Delphine WARIN

This post is also available in: French

It’s called “the coal route”…
Direction Assads, 14 km south of Taroudant (Morocco)
The first time I took this road through a desolate landscape, I was dazzled by this immense plain from which smoke emanated as far as the eye could see…
Unreal and disturbing landscape.
When I stopped, Habib, the man who would become the main character in my story, came to meet me and proudly told me about his job.
It was his appearance that first struck me:
His face, his hands and arms, black with soot and dust, his lack of teeth, his blind eye, his ragged clothes, his mismatched socks, his sandals with holes in them, smoking cigarette after cigarette, and his cough, deep and regular.
It was a trip back in time, and I spontaneously thought of this photo of Eugene Smith’s 3 Welsh miners in the 1950s …
That was the trigger, and I decided to bear witness to the condition of these men’s lives.
This harsh, precarious, dangerous, marginal life.
This profession which exists only in this remote region of Morocco and which will soon disappear…
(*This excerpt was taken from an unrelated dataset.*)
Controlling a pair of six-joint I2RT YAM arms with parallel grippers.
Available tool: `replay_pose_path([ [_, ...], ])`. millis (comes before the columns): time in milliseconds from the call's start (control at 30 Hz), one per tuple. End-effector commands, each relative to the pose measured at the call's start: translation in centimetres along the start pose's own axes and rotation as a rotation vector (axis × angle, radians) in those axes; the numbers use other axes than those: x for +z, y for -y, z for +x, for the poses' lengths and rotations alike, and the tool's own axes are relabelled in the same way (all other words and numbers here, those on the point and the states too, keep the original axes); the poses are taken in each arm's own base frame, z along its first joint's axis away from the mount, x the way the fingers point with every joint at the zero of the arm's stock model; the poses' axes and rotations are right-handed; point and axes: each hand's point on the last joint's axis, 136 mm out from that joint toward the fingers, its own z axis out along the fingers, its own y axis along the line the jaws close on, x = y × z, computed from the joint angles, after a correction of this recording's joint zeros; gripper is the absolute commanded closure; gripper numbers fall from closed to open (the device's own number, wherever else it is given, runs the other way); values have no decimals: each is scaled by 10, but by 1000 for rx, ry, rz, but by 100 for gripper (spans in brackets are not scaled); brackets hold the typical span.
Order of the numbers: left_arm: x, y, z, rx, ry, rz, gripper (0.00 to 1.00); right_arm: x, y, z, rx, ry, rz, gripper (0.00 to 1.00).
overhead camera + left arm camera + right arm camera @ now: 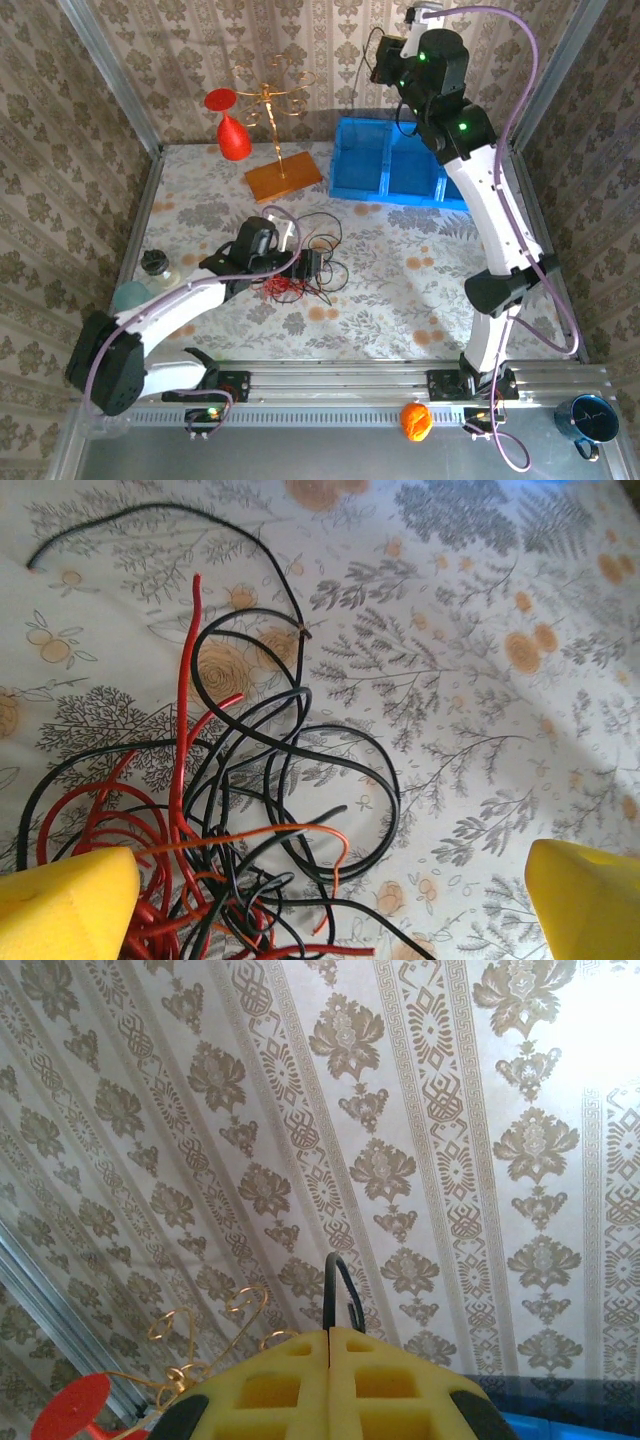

The Taroudant region is rich in citrus, lemon and orange trees, the wood best suited for charcoal. Trucks lay down huge trunks that the charcoal makers will then have to cut and re-cut.
The construction of the grindstone (mound covered with earth in which the wood is burned) is done in several stages:
Large trunks on the ground, then medium trunks, smaller ones covered with banana leaves, and finally earth. A small fire is lit inside, and it will take two to three weeks for the wood to turn into charcoal without burning completely.
This is why the charcoal makers have to live on the spot, being each responsible for several millstones, they have to watch over them day and night.

These men live miserably, in fortunate tents made of plastic and sheet metal. Away from their families sometimes for 6 months, being exposed to the burning of coal, they often have serious health problems. Their daily life is full of dirt, dust, lack of hygiene, isolation and misery. Some do this job from father to son, especially the older ones, while others, left to their own devices, accept to work for a derisory salary.

A 10-kg bag of coal is sold for 6 dirhams (0.60 cents euros).